Zurheide: Sie haben vorhin angesprochen, dass auch die Menschen ihr Verhalten ändern können, Sie haben gleich die Einschränkung gemacht, Sie wollen das nicht delegieren. Ich meine, Sie als Polizei sind als in allererster Linie mal zuständig, so empfinden das jedenfalls die Menschen, dennoch: Was kann oder sollte da mehr passieren – zum Beispiel bei Wohnungsbaugesellschaften?
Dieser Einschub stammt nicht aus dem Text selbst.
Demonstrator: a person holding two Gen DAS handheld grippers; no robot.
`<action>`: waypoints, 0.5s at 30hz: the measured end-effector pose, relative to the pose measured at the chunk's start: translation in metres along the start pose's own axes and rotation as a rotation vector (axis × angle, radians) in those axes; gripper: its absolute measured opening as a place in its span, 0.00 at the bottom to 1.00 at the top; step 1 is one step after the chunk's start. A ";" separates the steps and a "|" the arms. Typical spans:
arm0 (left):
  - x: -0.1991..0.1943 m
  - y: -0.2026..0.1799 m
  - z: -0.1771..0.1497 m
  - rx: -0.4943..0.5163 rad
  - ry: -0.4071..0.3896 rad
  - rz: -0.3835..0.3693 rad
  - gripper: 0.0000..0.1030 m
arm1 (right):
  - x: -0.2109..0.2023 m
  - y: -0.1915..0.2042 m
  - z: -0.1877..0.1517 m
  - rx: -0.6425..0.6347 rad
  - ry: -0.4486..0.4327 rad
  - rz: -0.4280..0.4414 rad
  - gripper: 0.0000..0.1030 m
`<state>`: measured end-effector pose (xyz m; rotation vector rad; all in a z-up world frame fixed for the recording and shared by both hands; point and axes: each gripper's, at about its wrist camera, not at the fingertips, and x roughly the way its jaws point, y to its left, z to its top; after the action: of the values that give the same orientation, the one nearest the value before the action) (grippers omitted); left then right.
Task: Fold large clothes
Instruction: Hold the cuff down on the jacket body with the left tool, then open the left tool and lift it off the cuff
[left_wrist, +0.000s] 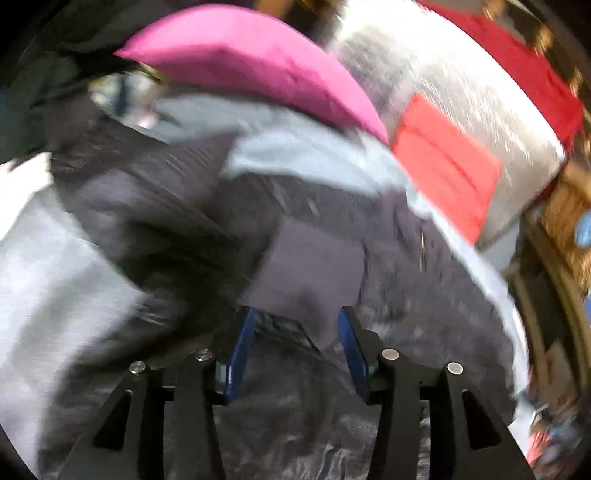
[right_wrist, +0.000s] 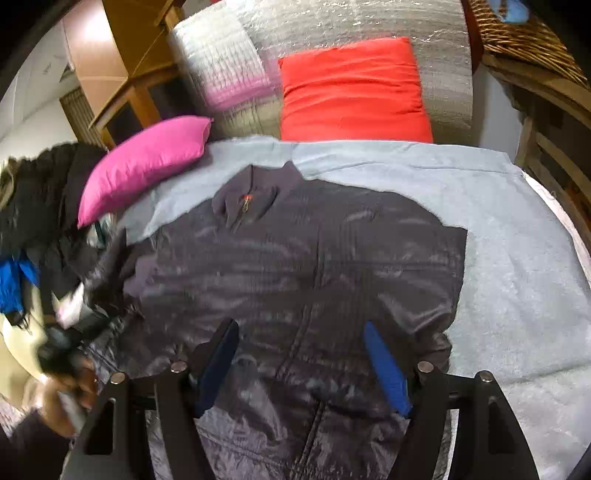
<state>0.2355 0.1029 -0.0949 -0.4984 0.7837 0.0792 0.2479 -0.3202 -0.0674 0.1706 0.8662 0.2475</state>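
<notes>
Jacket (right_wrist: 295, 266), dark grey-purple and quilted, lies spread front-up on a pale blue blanket (right_wrist: 517, 258) that covers the bed; collar toward the pillows, zip running down the middle, a small red zip pull (right_wrist: 246, 199) at the neck. No brand mark, label or lettering can be read anywhere on it, and the left wrist view is too motion-blurred to show any. Right gripper (right_wrist: 301, 365) hovers over the lower front of the jacket, its blue-padded fingers (right_wrist: 386, 369) wide apart with only the fabric surface seen beyond them, nothing held. Left gripper (left_wrist: 295, 347) is low over the jacket's left side; its fingers (left_wrist: 240, 354) stand partly apart, and a flap of smooth grey-purple fabric (left_wrist: 310, 273) sits between and just beyond them; the blur leaves it unclear whether the pads touch it. In the right wrist view a hand (right_wrist: 70, 384) appears at the lower left edge beside the jacket's sleeve, blurred. At the head of the bed: a magenta pillow (right_wrist: 144, 162) on the left, partly on the blanket, and a red-orange pillow (right_wrist: 354, 88) leaning on a silver quilted headboard cushion (right_wrist: 443, 55). Dark clothing (right_wrist: 40, 206) is piled left of the bed with a bright blue item (right_wrist: 14, 288) below it. A wicker basket (right_wrist: 524, 37) stands at upper right.
</notes>
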 end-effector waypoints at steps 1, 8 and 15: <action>-0.010 0.005 0.006 -0.023 -0.033 0.008 0.53 | 0.005 -0.009 -0.006 0.021 0.024 -0.009 0.72; -0.004 -0.030 0.035 0.076 -0.071 -0.003 0.55 | 0.035 -0.031 -0.011 0.073 0.068 -0.064 0.72; 0.087 -0.063 -0.005 0.395 0.051 0.271 0.55 | 0.044 -0.018 -0.001 0.013 0.099 -0.100 0.72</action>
<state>0.3098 0.0352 -0.1324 -0.0178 0.8883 0.1595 0.2769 -0.3251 -0.1046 0.1272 0.9723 0.1581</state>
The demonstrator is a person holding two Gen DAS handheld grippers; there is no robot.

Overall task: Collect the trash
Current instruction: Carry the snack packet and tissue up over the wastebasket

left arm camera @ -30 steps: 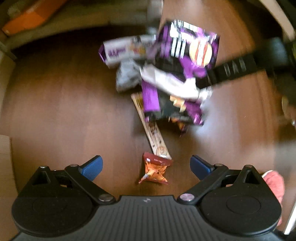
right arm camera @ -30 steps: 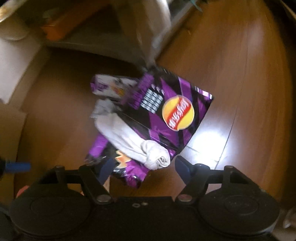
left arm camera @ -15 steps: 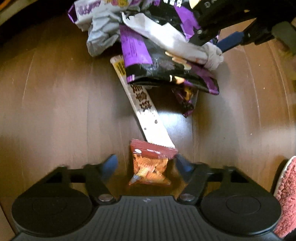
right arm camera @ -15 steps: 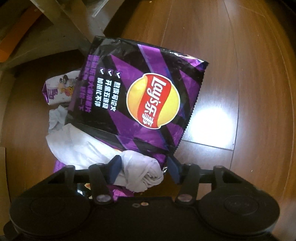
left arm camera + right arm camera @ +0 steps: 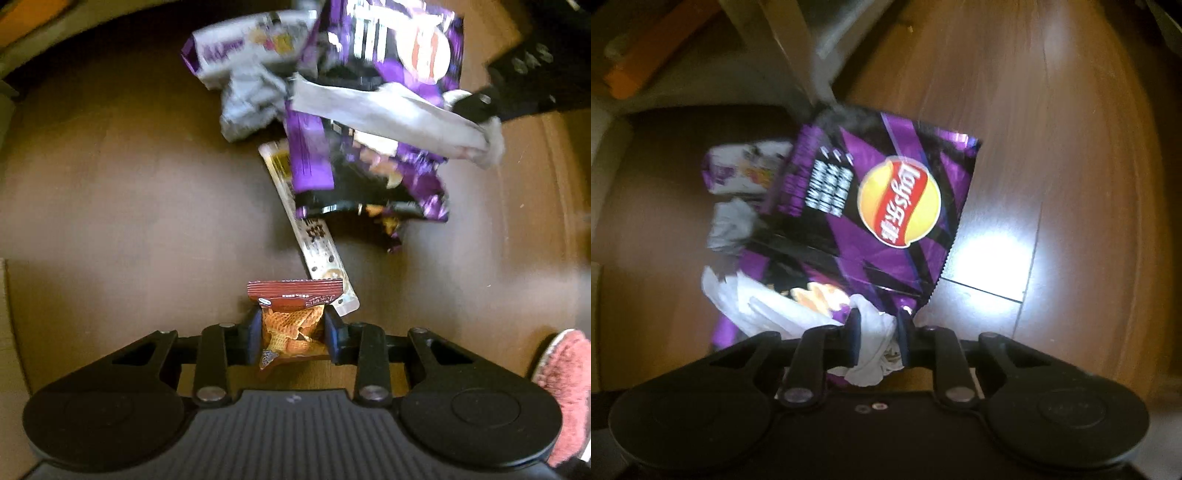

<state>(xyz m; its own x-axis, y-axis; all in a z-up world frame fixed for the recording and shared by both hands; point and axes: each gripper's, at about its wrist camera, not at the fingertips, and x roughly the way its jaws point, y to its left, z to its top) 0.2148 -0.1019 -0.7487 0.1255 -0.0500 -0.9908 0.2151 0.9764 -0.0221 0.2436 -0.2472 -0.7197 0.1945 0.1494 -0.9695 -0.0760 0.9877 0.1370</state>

Richter: Also ich möchte hier nichts delegieren, Hauptakteur ist hierbei die Polizei, das ist gar keine Frage, aber es hilft uns schon, wenn uns die Arbeit erleichtert wird. Wenn ich einen großen Wunsch hätte, zum Beispiel Wohnbaugesellschaften, weil die klassischen Einbrüche passieren ja nicht nur in Wohnquartieren, wo nur Villen sind oder hochwertige Eigentumswohnungen, sondern wir haben es mit einem Phänomen zu tun, das sich über die gesamten Städte zieht. Wenn ich mir heute vorstelle, dass im Baurecht ganz, ganz viele Bereiche klar und deutlich geregelt sind, dann würde ich mir auch wünschen, dass wir auch eine Regelung hätten, dass die Wohnungen nicht nur baurechtlich gut ausgestattet sind, sondern auch sicherheitstechnisch gut ausgestattet sind. Es ist ja häufig so, dass gerade diese Sicherungseinrichtung auf einen Renovierungsbereich oder auf einen Neubaubereich fast überhaupt nicht ins Gewicht fällt – da geht es denn häufig um besondere Verschlüsse für Fenster und so weiter. Das würde uns real schon weiterhelfen, also hier, dass es erst gar nicht zu einem Einbruch kommt. Man darf ja auch nicht vergessen, dass, wenn wir von Zahlen sprechen, dass in der Regel – ich kann es für meinen Bereich nur sagen – ungefähr 46 Prozent bis 48 Prozent der Einbrüche erst gar nicht zum Einbruch kommen, weil sie im Versuchsstadium stecken bleiben. Und das hilft natürlich auch. Es ist nicht schön, wenn eine Tür beschädigt ist oder ein Fenster beschädigt ist, aber der Bürger hat ein anderes Sicherheitsgefühl dann, weil er sagt, ja, es hat hier tatsächlich etwas gebracht und man ist nicht in meine Intimsphäre eingedrungen, das heißt in meine Wohnung. Und zum Zweiten noch: Entscheidend ist – und das stellen wir immer wieder fest –, dass es eine Verhaltensänderung geben muss. Also unser Motto ist, lieber einmal mehr die 110 anzurufen als zu wenig, wenn einem etwas ungewöhnlich vorkommt, wenn jemand glaubt, dass Wohnungen ausgespäht werden oder Ähnliches. Da ist eben wirklich der Grundsatz: Bürger und Polizei – ganz, ganz wichtig, und das sind unsere besten Zeugen und unsere besten Mitarbeiter dann auch.
Zurheide: Das war Frank Richter, der Polizeipräsident von Essen. Der macht uns ein bisschen hoffen, es passiert was und es kann auch ein bisschen mehr passieren.